Why did the city's decision-makers take a book off the Mumbai University's curriculum without bothering to read it? Mahesh Vijapurkar wants answers and remedies
Rohinton Mistry's Such a Long Journey was taken off the curriculum of the University of Mumbai in haste at the behest of a student and his father's political party's student wing. The issue brings up three questions for which society has to find answers and -- remedies.
One, should we allow a person, Aditya Thackeray in this case, who has, by his own confession, not read the book, to sit on judgment on it and seek its removal from the curriculum of a university?
Two, should decision-makers like Rajesh Tope, Maharashtra's minister for higher education who says the book ought not to have been a part of the syllabus in the first place without reading the book, be allowed to steer the course of higher education? Adtiya Thackeray and Tope have been quoted in a section of the media admitting they have not read it.
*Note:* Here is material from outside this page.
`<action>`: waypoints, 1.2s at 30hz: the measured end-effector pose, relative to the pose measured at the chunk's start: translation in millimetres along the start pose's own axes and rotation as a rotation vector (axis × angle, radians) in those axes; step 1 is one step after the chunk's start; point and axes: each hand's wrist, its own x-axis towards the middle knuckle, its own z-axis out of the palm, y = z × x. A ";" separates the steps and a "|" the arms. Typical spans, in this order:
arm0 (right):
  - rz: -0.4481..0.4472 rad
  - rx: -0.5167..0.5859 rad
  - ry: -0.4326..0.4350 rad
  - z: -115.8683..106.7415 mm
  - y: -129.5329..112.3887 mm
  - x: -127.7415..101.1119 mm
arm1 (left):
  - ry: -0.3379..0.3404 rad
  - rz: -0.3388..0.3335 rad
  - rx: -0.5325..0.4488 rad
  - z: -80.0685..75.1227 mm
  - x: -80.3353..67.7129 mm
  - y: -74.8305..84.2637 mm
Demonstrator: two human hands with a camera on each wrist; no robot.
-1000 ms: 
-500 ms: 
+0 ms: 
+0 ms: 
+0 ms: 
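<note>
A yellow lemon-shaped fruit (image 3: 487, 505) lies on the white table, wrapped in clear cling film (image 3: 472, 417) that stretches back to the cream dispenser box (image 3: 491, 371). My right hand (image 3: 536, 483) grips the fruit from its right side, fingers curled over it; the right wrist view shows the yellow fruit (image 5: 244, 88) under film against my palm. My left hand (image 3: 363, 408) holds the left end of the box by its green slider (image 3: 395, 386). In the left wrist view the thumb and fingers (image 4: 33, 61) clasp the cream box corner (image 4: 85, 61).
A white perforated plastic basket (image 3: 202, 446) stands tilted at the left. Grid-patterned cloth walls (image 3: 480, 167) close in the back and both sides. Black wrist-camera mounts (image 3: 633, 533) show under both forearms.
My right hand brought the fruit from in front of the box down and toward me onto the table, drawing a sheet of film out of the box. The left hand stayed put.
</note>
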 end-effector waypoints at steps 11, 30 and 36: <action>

Three, is it appropriate to have a vice-chancellor who was picked to head the university after an excruciating -- and now, apparently without a happy outcome -- selection process so that the institution's academic excellence is promoted but, now, just succumbs to a demand, promptly slices off the book from the courses using his emergency powers, which is not known to have been used before?
Thought Aditya Thackeray would have an open mind
A bit about Aditya Thackeray who, I thought, as a young man, exposed to good learning in an institution like Mumbai's St Xavier's College, despite his upbringing in a family known to believe that they have the given rights to be moral arbiters, would have an open, inquisitive mind. I thought he would discuss the book before he petitions the VC with a mob in tow. The least he should have done is to discuss it with the fine faculty at St Xavier's.
On Dassera, the Yuva Sena, a youth wing distinct from the Vidyarthi Sena, is likely to be launched by the grandfather, Bal Thackeray in the presence of Aditya's father, Uddhav Thackeray. Which means a mindset of intolerance, the propensity to take quick decisions without rationalising it or understanding its implications, the ability to shoot from the hip -- all move like DNA to the third generation in the family and politics. My speculation is that Aditya will head the Yuva Sena.
Now that the university has made such a short journey of the book on his demand and having tasted first blood with such ease, will the young Thackeray who shows all signs of being callow, not take to the streets and demand that the book not be stocked, sold and read in the state? And that just because some content in the book was not palatable to someone.
I would like that Chief Minister Ashok Chavan ensures that the book is freely available. Since this issue of freedom to write, express and read is fundamental to life, I would not mind if the CM even encroaches on the autonomy of the university -- which we know is only a sham -- and ask Dr Rajan Welukar to retrace his steps and restore the book to its earlier status on the curriculum till the Board of Studies takes a call on academic grounds. A constant review of the curriculum actually is the right thing to do.
Talibanisation of Maharashtra
Maharashtra has been known to be progressive as a society and vigorous discussion and debate are its hallmarks, but unfortunately it has been sliding, given the number of books that are easily banned -- almost as easily as changing underwear.
B R Ambedkar's Riddles in Hinduism for instance. James Laine's Shivaji, the Hindu King in a Mogul India for instance. The movie Fire for instance. All these are instances of decisions under duress, not cold, calculated choices made after due deliberation.
The outcry about the Aditya Thackeray misadventure and Rajan Welukar's compliance to the demand had been muted, first heard of in one single newspaper after which it did not pick up steam in other sections of the media. Which, to say the least, is quite mystifying.
Only now does one see some well-argued protests, the first to go on record being Dr Aroon Tikekar, the feisty protector of intellectual freedoms, then Fr Mascarenhas, principal of St Xavier's which Aditya attends. Then there has been a protest and petition online, which I have signed after writing about it on my own blog. But the fact remains that the outcry has not been loud enough and this emboldens the Thackerays and the Welukars of this world.
The sad thing is that though the Supreme Court has upheld the right to keep James Laine's book in the hands of the readers, the Maharashtra government has ensured that it doesn't happen. It possibly does not want a headache or hurt the so-called pride of the Marathas, which was said to have been pricked.
The right to choose
In fact, a debate was triggered in the venerable Asiatic Society of Mumbai, as to it whether it was right to have a section which stores all banned books as it was an institution promoting scholarship.
Being an institution which secures state aid, it chose not to perform such action because it would be illegal. The very fact that a resolution was sought to be moved is an indication that the intellectual sections of Maharashtra does value scholarship and research. And it is worried that if a book is pushed out of circulation, future scholars would not know what was written and what was banned and why it was banned.
The reasons for the bans would remain unknown to them except for the broad understanding that mobs have a field day in Maharashtra. That freedoms can be trampled on nonchalantly. That there will only be whimpers as the State remains a bystander till the courts intervene. I had expected that the James Laine's book would have been freely available, but the government did not want it in bookstores, let alone in the hands of readers. Most only have a second-hand knowledge of the content and can't even figure out what was 'objectionable'.
The writer is a commentator on public affairs.